> [Requirement] What's wanted here is the full listing below, repeated exactly, with no images in it.

> [Data excerpt]
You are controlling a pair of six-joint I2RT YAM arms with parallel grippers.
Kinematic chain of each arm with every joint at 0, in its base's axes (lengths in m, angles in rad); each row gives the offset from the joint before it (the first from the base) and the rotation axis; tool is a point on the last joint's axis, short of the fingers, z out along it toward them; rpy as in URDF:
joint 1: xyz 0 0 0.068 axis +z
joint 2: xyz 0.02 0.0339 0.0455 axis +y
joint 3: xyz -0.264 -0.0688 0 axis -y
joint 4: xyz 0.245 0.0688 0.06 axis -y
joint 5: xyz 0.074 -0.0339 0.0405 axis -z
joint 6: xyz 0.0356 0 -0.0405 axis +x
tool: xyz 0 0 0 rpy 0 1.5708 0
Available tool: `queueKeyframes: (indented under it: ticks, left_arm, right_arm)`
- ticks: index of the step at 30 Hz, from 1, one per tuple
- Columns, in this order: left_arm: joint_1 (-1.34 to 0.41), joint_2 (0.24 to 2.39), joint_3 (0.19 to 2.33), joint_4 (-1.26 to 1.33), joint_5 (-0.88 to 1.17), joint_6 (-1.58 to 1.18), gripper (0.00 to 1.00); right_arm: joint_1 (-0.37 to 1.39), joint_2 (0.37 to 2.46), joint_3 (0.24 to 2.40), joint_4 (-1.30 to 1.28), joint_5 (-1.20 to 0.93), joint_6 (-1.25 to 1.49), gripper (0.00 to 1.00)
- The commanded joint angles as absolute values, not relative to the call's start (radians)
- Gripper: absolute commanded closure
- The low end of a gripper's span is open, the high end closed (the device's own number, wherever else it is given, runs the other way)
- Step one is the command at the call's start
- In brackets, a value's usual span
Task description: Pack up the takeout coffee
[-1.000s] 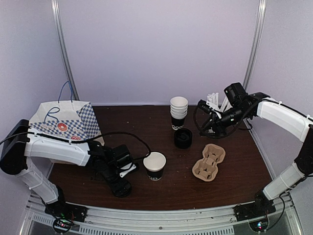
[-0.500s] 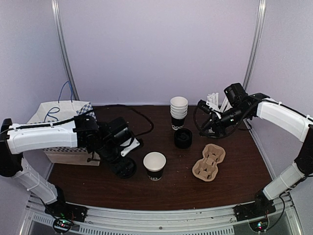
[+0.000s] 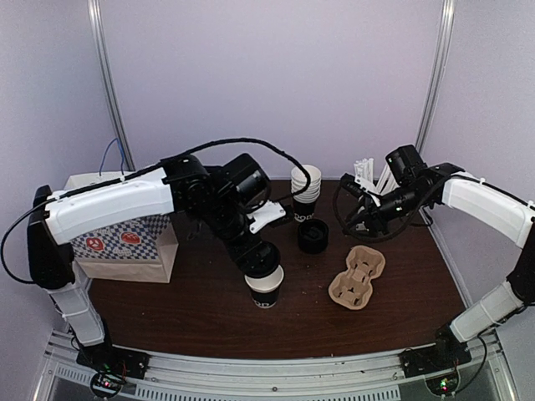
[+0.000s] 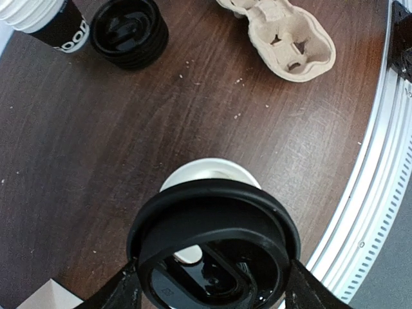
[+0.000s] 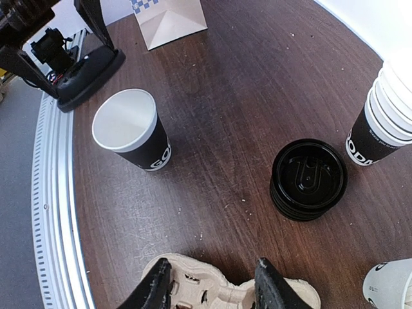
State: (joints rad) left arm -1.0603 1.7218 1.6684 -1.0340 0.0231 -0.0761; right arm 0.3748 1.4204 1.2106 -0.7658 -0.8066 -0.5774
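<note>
Top external: left arm reaches across the bench (image 3: 209, 311) from the bag side. Its claw (image 3: 261, 262) points down over the black cup (image 3: 266, 292).

- Left claw is closed on a black sip lid (image 3: 261, 256), one finger at each side of the rim.
- Left wrist view: the lid fills the space between the fingers (image 4: 121, 293) and is held about level. The cup's white rim shows past the lid's far edge, so the lid sits off-centre over the mouth. Cannot tell from here whether lid and rim touch.
- Right wrist view: the cup stands upright, white inside, mouth bare, white print low on its side. The left claw and lid show beyond the cup, toward the rail.
- The cup stands on the bench near the front edge, left of the cardboard carrier (image 3: 358, 276) and well apart from it. It is in neither pocket.

Right claw (image 5: 212, 290) hangs over the far right part of the bench with its fingers spread and nothing between them. The near end of the carrier lies below it.

Also on the bench:
- short stack of black lids (image 3: 313, 236), mid-bench
- stack of cups (image 3: 305, 194), just behind the lids
- checked paper bag (image 3: 125, 246), standing at the left
</note>
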Motion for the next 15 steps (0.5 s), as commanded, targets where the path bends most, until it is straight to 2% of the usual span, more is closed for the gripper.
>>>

> [Answer for this exercise]
You are controlling a pair of six-joint I2RT YAM arms with parallel grippers.
Kinematic chain of each arm with every joint at 0, in its base's axes (lengths in m, angles in rad); each row gives the offset from the joint before it (the first from the base) and the rotation axis; tool is a point on the last joint's axis, short of the fingers, z out along it toward them; rpy as in URDF:
joint 1: xyz 0 0 0.068 axis +z
joint 2: xyz 0.02 0.0339 0.0455 axis +y
joint 3: xyz -0.264 -0.0688 0 axis -y
joint 4: xyz 0.245 0.0688 0.06 axis -y
joint 5: xyz 0.074 -0.0339 0.0405 axis -z
joint 6: xyz 0.0356 0 -0.0405 axis +x
tool: xyz 0 0 0 rpy 0 1.5708 0
Available tool: `queueKeyframes: (indented under it: ticks, left_arm, right_arm)`
- ticks: index of the step at 30 Hz, from 1, one per tuple
- Columns, in this order: left_arm: joint_1 (-1.34 to 0.41), joint_2 (0.24 to 2.39), joint_3 (0.19 to 2.33), joint_4 (-1.26 to 1.33), joint_5 (-0.88 to 1.17), joint_6 (-1.58 to 1.18), gripper (0.00 to 1.00); right_arm: joint_1 (-0.37 to 1.39), joint_2 (0.37 to 2.46), joint_3 (0.24 to 2.40), joint_4 (-1.30 to 1.28), joint_5 (-1.20 to 0.93), joint_6 (-1.25 to 1.49), gripper (0.00 to 1.00)
- The commanded joint angles as absolute values, not relative to the call's start (radians)
- Gripper: absolute commanded closure
- The low end of a gripper's span is open, the high end closed (the device's own number, wherever else it is given, runs the other way)
- Step one is the command at the call's start
- In brackets, a value's usual span
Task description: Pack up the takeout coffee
[-1.000s] 
[-0.500s] 
[+0.000s] 
[+0.000s] 
[+0.000s] 
State: (joints rad) left arm -1.0603 1.7218 1.6684 -1.0340 0.0231 -0.0761; right arm 0.3748 1.4204 1.2106 -0.7658 -0.8066 -0.5774
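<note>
Top external: left arm reaches across the bench (image 3: 209, 311) from the bag side. Its claw (image 3: 261, 262) points down over the black cup (image 3: 266, 292).

- Left claw is closed on a black sip lid (image 3: 261, 256), one finger at each side of the rim.
- Left wrist view: the lid fills the space between the fingers (image 4: 121, 293) and is held about level. The cup's white rim shows past the lid's far edge, so the lid sits off-centre over the mouth. Cannot tell from here whether lid and rim touch.
- Right wrist view: the cup stands upright, white inside, mouth bare, white print low on its side. The left claw and lid show beyond the cup, toward the rail.
- The cup stands on the bench near the front edge, left of the cardboard carrier (image 3: 358, 276) and well apart from it. It is in neither pocket.

Right claw (image 5: 212, 290) hangs over the far right part of the bench with its fingers spread and nothing between them. The near end of the carrier lies below it.

Also on the bench:
- short stack of black lids (image 3: 313, 236), mid-bench
- stack of cups (image 3: 305, 194), just behind the lids
- checked paper bag (image 3: 125, 246), standing at the left
</note>
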Motion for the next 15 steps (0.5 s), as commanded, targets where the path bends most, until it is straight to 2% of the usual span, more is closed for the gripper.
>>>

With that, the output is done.